> **Task objective**: Only the pictures should be left out; write out all other data exactly.
=== Begin Enclosure ===
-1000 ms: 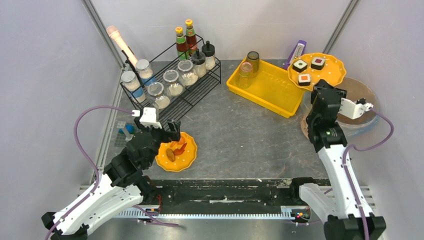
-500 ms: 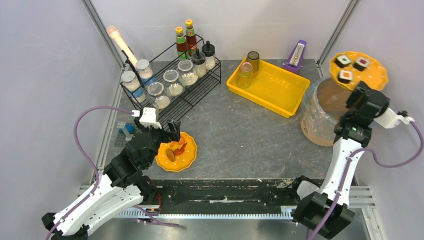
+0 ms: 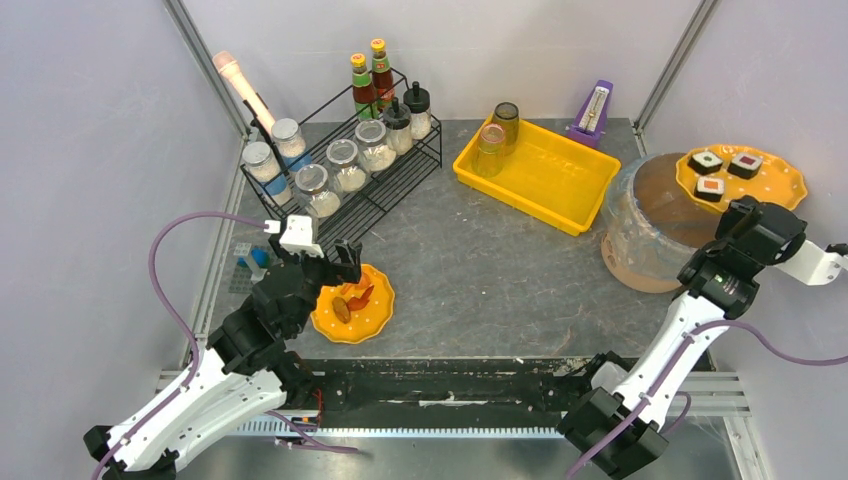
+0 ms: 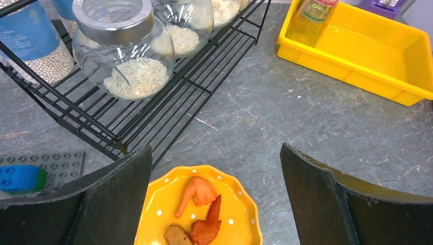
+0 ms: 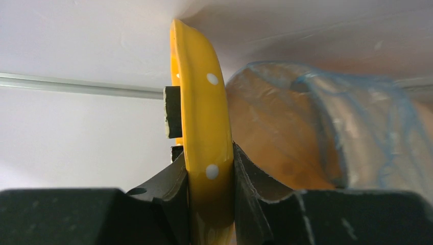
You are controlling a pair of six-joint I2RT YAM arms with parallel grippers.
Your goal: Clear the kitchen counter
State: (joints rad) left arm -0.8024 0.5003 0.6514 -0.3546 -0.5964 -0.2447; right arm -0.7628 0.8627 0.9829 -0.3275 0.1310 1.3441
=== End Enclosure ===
> **Task output**:
-1000 ms: 
-500 ms: 
+0 ms: 
+0 ms: 
+0 ms: 
You are controlling a pair of six-joint I2RT YAM arms with parallel grippers.
Your goal: Clear the kitchen counter
State: (joints rad) left arm -0.8024 0.5003 0.6514 -0.3546 -0.5964 -0.2447; right arm -0.7628 0.8627 0.9829 -0.3275 0.1310 1.3441

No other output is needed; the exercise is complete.